> **What needs to be done**
Within the material below, transcribe exactly the lines from the one holding "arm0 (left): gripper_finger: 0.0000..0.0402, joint" through the one holding "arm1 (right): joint", keeping both ends and skipping the rest.

_ _ _

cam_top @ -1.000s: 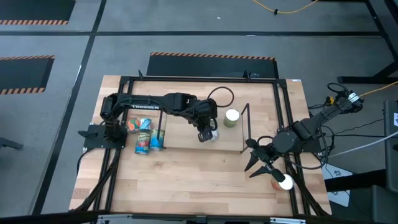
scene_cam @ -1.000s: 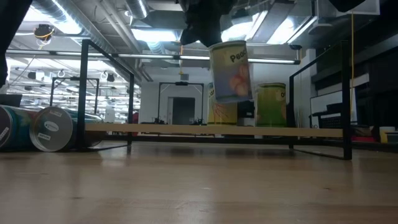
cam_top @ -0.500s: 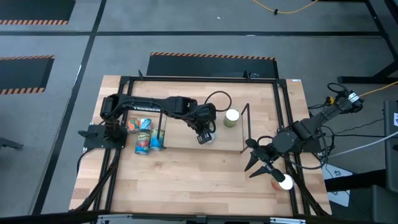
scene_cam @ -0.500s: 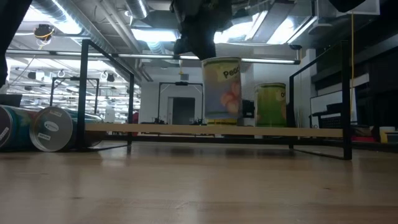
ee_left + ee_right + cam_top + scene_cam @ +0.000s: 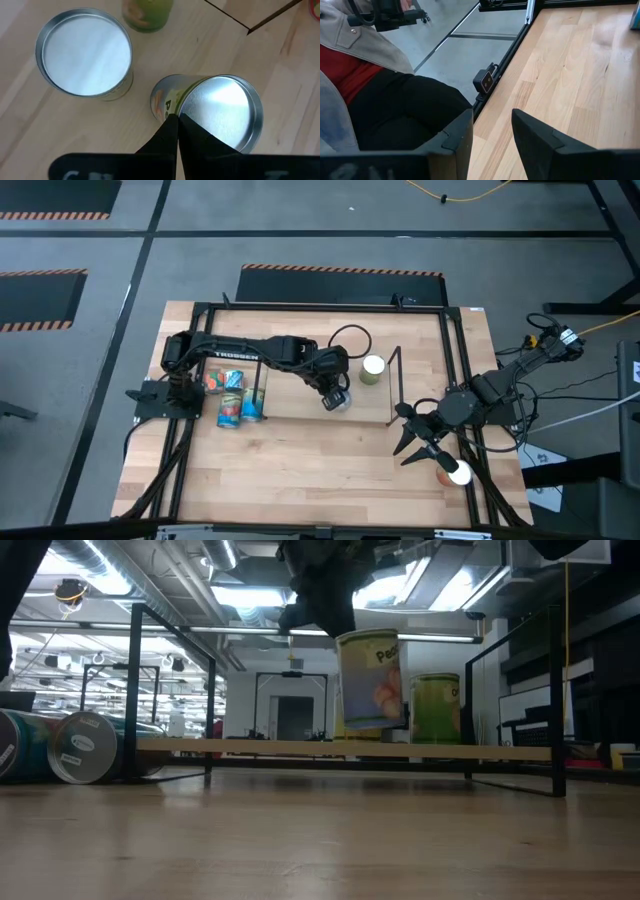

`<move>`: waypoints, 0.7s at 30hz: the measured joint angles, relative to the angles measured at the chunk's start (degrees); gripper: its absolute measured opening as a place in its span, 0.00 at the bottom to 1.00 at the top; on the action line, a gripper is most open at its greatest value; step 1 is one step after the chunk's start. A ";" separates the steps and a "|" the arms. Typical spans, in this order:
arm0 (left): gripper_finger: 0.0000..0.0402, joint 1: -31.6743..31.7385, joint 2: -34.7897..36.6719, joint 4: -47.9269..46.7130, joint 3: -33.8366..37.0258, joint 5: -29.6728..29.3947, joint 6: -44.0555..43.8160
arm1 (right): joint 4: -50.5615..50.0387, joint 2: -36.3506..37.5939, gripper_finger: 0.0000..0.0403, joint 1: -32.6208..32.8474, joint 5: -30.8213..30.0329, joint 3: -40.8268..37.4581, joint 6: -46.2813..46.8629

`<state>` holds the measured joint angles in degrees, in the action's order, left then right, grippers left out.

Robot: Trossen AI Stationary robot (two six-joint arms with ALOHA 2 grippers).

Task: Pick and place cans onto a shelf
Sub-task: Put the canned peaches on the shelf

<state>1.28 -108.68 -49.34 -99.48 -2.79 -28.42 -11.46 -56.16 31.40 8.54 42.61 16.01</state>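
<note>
My left gripper (image 5: 335, 398) is shut on a peach-label can (image 5: 370, 680) over the shelf (image 5: 300, 412), a wooden board inside a thin black wire frame. The can's silver top shows in the left wrist view (image 5: 222, 115). A green can (image 5: 373, 368) stands on the board just beyond it, and a silver-topped can (image 5: 85, 52) stands close beside it. My right gripper (image 5: 420, 442) is open and empty near the table's right edge, next to an orange can with a white top (image 5: 457, 472). My left gripper pinches the peach-label can by the rim of its top (image 5: 179, 109), at one edge of the lid, between its two fingers. The fingers come from above, pointing down. The can hangs below them a little tilted, its bottom (image 5: 372, 727) just above the shelf board.
Three cans (image 5: 232, 406) lie on their sides at the shelf's left end, their round ends showing in the low view (image 5: 85, 748). Black wire uprights (image 5: 135, 690) stand at the shelf's ends. A person in a grey jacket (image 5: 365, 55) sits beside the table's right edge.
My left gripper has gone down with the peach-label can toward the shelf board, then a little toward the table's right edge. The can, clearly tilted and high before, now hangs nearly upright and low over the board.
</note>
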 joint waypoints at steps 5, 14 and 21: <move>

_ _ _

> **Solution for this problem**
arm0 (left): gripper_finger: 0.0000..0.0402, joint 1: -31.6743..31.7385, joint 2: -34.7897..36.6719, joint 4: -47.9269..46.7130, joint 3: -33.8366..37.0258, joint 5: -29.6728..29.3947, joint 6: -44.0555..43.8160
arm1 (right): joint 4: -50.5615..50.0387, joint 2: -36.3506..37.5939, gripper_finger: 0.0000..0.0403, joint 1: -32.6208..32.8474, joint 5: -30.8213..30.0329, joint 3: -40.8268..37.4581, joint 6: -46.2813..46.8629

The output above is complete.